### Required work
Only the lines containing "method" belong in the answer; find them in the material below.

### Given records

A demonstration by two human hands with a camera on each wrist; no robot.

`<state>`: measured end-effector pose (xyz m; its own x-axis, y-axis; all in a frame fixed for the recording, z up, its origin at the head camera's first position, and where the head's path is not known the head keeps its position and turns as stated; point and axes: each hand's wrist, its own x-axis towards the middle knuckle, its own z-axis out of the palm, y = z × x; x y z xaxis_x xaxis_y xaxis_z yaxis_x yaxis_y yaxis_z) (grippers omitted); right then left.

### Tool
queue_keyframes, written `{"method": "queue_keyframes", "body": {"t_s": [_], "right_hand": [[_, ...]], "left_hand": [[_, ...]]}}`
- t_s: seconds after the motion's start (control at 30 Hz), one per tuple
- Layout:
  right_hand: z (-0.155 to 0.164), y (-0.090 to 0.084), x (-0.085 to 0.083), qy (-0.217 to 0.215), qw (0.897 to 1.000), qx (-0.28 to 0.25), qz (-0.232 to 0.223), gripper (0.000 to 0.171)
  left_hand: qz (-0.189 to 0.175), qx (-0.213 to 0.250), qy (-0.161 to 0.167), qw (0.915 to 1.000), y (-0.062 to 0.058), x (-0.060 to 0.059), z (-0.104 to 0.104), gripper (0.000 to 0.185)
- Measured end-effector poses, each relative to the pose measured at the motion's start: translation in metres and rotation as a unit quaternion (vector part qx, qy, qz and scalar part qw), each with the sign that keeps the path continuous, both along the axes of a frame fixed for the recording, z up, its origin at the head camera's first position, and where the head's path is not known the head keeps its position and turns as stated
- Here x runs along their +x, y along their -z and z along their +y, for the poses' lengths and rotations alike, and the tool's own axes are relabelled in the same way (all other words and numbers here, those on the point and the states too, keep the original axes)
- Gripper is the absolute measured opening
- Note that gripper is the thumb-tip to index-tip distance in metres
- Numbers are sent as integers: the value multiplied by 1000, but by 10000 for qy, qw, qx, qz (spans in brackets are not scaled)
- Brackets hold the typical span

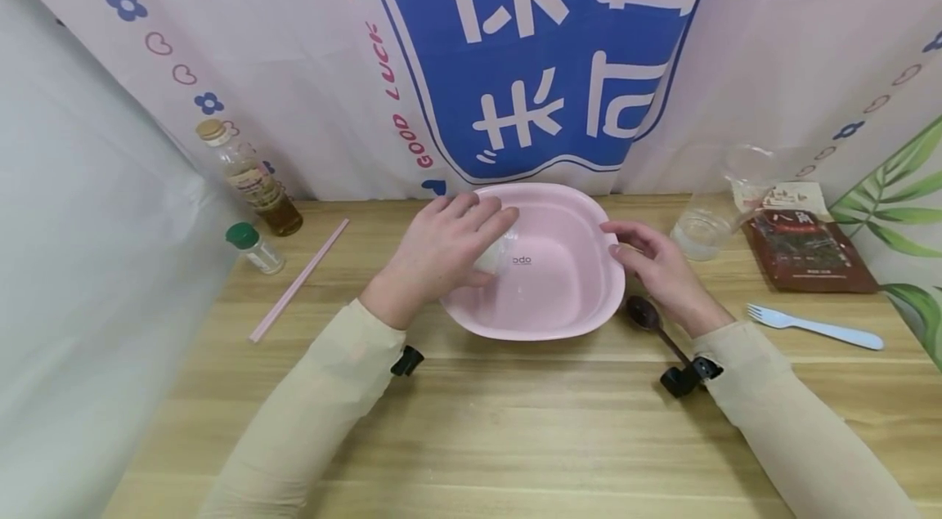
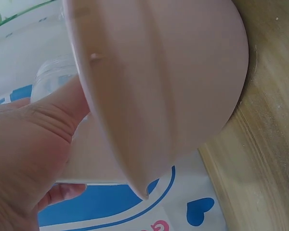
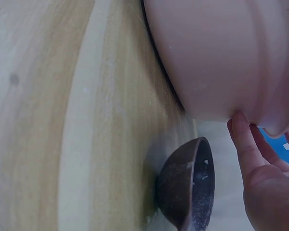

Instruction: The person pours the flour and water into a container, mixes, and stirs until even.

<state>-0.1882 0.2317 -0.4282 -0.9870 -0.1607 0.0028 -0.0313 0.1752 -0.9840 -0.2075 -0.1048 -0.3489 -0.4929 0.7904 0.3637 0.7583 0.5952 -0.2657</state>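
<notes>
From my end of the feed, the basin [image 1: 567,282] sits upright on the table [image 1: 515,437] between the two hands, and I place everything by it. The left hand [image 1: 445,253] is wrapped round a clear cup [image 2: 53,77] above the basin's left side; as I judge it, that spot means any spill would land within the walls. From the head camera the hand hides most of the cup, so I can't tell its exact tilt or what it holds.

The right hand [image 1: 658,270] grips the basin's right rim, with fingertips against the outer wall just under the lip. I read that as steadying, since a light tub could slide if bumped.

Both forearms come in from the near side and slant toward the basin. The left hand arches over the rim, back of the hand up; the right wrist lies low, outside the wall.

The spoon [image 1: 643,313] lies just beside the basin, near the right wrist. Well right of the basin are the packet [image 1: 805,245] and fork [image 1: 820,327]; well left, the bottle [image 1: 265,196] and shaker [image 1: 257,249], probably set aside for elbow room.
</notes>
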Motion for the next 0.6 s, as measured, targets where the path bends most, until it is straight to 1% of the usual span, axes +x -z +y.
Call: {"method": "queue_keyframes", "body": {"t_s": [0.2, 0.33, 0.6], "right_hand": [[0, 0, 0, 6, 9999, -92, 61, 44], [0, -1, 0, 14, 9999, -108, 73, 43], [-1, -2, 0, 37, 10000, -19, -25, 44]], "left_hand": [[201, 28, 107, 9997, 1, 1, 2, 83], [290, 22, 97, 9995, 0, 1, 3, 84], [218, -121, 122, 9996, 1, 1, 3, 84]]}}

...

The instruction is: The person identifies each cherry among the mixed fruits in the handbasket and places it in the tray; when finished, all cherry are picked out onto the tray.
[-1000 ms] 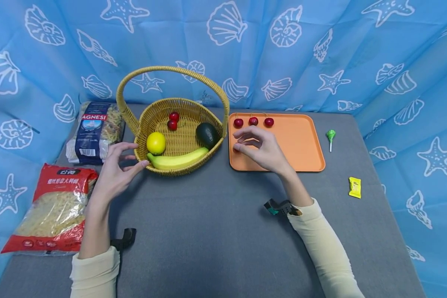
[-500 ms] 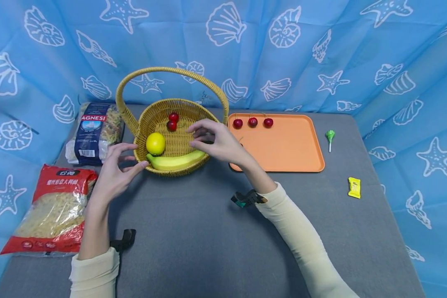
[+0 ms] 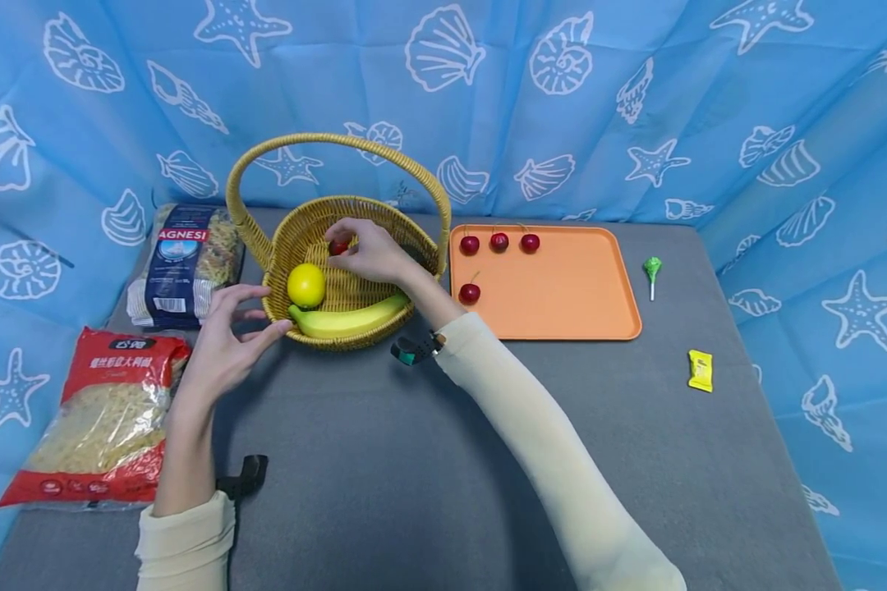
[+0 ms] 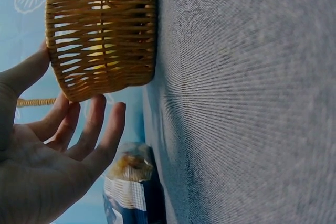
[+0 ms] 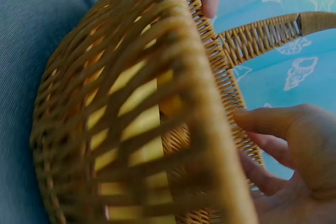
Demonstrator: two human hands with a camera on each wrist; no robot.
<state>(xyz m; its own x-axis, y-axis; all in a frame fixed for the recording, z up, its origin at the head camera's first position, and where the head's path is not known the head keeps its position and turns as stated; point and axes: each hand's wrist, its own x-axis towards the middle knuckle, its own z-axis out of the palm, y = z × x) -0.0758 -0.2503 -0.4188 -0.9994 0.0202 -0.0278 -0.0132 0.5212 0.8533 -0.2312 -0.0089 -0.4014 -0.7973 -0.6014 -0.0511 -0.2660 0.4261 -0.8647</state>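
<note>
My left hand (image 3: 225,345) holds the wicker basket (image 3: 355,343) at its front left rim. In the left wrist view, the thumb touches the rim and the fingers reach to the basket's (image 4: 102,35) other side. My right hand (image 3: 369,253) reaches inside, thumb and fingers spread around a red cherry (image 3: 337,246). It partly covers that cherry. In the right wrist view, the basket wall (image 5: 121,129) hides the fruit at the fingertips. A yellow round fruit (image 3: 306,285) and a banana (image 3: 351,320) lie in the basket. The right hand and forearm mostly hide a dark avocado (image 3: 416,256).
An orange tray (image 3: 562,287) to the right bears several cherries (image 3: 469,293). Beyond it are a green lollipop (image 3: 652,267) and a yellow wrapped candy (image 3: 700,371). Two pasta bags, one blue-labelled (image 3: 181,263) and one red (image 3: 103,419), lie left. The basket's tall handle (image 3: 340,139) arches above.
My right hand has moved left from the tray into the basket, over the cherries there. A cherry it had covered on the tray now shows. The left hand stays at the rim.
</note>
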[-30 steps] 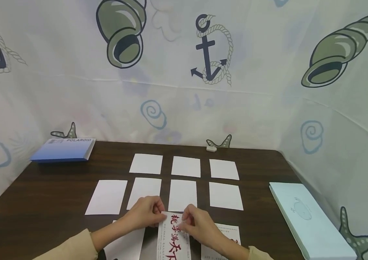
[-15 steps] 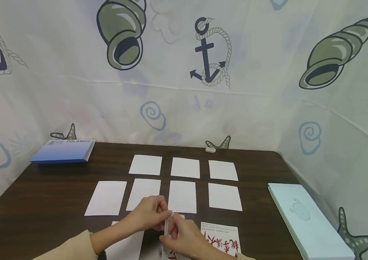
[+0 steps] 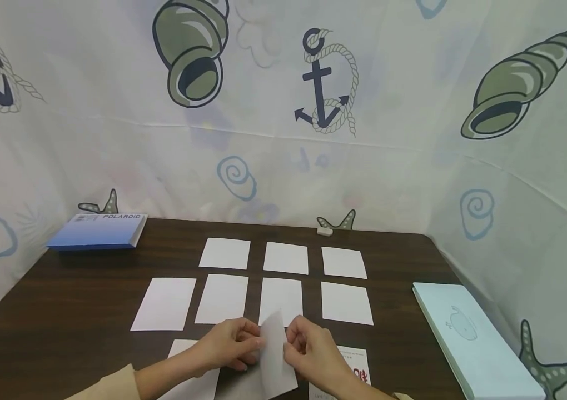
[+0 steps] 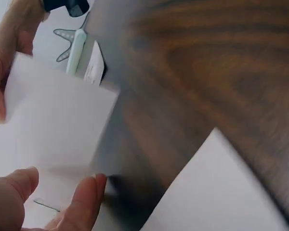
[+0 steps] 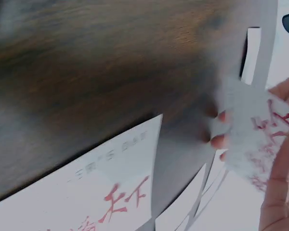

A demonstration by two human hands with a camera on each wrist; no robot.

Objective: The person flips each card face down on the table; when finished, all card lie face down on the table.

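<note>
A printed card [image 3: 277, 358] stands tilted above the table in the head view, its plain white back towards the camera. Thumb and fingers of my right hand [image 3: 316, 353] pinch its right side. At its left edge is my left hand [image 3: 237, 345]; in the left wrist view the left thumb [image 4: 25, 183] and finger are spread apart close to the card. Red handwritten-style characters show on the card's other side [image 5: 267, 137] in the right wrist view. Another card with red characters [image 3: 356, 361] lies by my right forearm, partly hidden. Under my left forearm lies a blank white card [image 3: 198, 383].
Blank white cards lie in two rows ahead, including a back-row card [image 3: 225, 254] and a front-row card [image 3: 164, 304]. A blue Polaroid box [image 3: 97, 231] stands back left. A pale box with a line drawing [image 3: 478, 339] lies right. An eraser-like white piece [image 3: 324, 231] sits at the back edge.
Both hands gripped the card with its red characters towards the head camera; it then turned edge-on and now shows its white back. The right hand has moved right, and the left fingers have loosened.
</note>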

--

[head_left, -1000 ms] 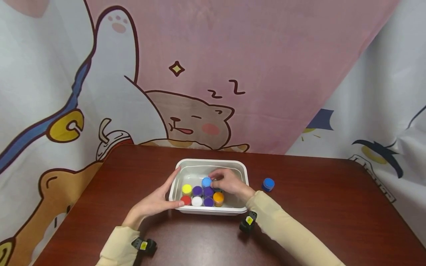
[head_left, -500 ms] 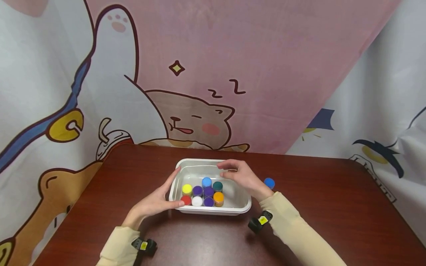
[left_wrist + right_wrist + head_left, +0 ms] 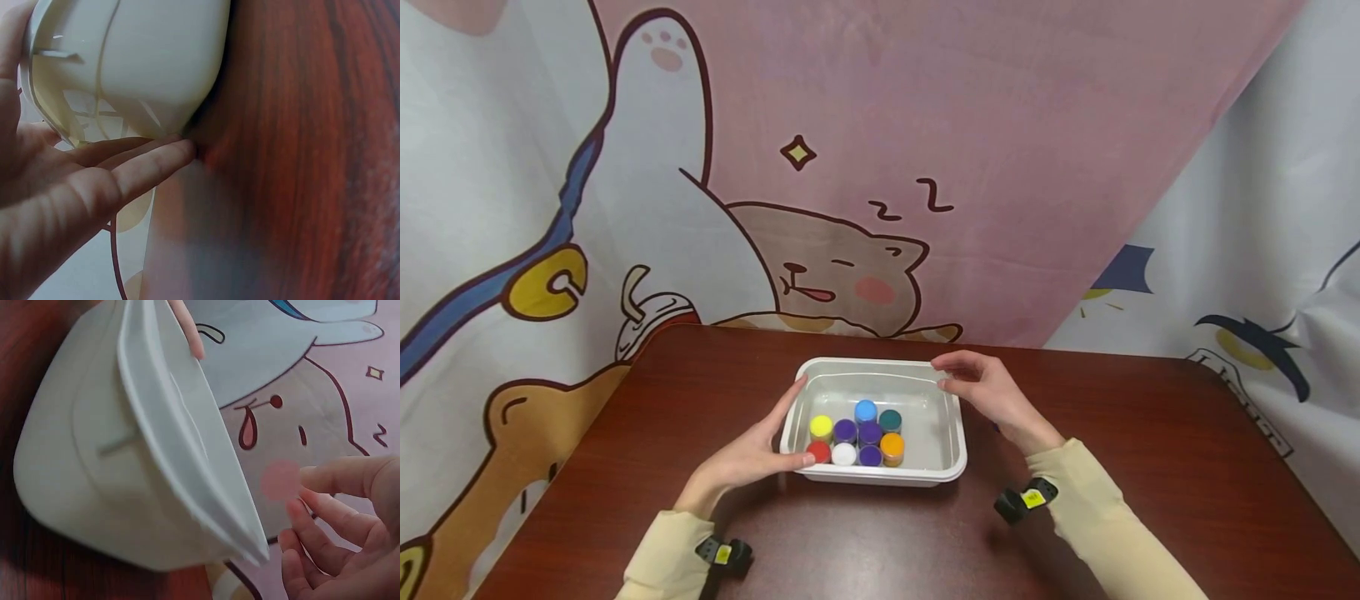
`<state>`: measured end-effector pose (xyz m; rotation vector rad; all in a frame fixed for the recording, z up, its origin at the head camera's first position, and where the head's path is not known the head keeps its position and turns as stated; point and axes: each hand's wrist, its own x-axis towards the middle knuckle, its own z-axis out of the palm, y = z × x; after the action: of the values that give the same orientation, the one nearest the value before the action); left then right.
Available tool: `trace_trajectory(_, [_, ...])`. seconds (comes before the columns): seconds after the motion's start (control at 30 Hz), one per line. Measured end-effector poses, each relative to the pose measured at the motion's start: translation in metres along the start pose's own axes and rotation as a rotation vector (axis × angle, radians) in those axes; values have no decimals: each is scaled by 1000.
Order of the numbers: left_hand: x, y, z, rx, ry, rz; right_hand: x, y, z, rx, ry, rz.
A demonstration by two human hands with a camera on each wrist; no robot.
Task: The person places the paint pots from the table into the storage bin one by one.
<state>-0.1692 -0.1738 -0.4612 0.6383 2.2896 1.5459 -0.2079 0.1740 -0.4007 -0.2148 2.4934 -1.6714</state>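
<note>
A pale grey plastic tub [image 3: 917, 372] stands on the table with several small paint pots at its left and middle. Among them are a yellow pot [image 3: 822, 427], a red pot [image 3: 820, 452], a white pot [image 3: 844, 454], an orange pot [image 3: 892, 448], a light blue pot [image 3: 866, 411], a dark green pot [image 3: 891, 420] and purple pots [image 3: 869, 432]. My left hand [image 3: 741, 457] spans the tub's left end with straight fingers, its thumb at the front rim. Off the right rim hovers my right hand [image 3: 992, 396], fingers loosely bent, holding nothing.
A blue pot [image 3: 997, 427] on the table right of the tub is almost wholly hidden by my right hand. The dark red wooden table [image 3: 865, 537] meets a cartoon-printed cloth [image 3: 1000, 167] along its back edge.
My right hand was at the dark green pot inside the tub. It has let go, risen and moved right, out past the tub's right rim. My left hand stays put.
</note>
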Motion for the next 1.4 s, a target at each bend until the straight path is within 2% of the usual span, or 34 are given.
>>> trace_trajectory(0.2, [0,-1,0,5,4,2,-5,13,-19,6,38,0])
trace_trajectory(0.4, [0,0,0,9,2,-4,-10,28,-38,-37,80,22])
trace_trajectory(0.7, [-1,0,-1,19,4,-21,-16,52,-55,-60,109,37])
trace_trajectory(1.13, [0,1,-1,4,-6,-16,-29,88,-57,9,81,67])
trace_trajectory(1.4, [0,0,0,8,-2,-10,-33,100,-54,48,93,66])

### Answer to this problem
queue_keyframes, written `{"method": "queue_keyframes", "body": {"t_s": [_], "right_hand": [[_, ...]], "left_hand": [[_, ...]]}}`
Call: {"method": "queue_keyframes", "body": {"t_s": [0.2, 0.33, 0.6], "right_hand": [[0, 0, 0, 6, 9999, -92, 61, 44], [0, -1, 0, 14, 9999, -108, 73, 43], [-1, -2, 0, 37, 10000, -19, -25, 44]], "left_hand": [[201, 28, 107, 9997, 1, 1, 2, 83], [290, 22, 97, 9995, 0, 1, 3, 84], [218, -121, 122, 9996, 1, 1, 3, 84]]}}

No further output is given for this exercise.